### ABOUT THIS TASK
If a line below includes the string "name", copy it.

### DATASET EXCERPT
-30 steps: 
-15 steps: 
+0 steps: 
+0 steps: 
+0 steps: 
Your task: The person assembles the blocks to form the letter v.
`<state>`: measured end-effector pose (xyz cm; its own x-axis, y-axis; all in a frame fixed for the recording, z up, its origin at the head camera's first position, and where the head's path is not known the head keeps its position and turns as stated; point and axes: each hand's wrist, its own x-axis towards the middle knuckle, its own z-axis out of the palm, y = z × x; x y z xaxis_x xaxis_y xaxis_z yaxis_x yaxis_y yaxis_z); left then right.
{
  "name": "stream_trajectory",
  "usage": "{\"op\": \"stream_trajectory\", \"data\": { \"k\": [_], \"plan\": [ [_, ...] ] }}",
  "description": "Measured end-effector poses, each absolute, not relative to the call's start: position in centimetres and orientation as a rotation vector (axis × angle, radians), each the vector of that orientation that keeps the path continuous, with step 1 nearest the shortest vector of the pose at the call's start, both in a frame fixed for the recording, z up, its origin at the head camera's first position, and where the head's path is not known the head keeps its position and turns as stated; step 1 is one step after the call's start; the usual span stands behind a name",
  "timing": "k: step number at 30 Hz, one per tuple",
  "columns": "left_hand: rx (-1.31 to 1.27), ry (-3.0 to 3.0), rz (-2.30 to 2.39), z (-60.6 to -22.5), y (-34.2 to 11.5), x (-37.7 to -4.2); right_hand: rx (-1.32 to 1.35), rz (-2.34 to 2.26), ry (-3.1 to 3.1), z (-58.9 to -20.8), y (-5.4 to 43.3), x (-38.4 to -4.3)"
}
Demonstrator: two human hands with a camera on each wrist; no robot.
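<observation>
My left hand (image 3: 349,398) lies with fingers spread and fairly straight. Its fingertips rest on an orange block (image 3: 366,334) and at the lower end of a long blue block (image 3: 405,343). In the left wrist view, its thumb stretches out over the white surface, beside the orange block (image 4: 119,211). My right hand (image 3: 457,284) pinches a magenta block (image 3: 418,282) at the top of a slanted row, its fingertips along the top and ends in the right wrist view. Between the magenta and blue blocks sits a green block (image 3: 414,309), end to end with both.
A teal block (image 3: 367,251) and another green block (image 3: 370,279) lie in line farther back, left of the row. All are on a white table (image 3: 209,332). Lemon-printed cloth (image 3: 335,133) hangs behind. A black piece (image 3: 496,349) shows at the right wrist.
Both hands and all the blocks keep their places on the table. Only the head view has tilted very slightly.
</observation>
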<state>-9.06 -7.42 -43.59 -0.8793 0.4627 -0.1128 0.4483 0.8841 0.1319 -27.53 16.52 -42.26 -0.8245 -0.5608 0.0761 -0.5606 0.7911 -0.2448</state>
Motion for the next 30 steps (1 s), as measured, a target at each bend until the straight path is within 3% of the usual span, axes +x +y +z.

### EXERCISE SOLUTION
  "name": "stream_trajectory",
  "description": "Measured end-effector poses, each absolute, not relative to the call's start: position in centimetres and orientation as a rotation vector (axis × angle, radians), each the vector of that orientation that keeps the path continuous, with step 1 nearest the shortest vector of the pose at the call's start, both in a frame fixed for the recording, z up, its origin at the head camera's first position, and where the head's path is not known the head keeps its position and turns as stated; step 1 is one step after the call's start; the usual span stands behind a name",

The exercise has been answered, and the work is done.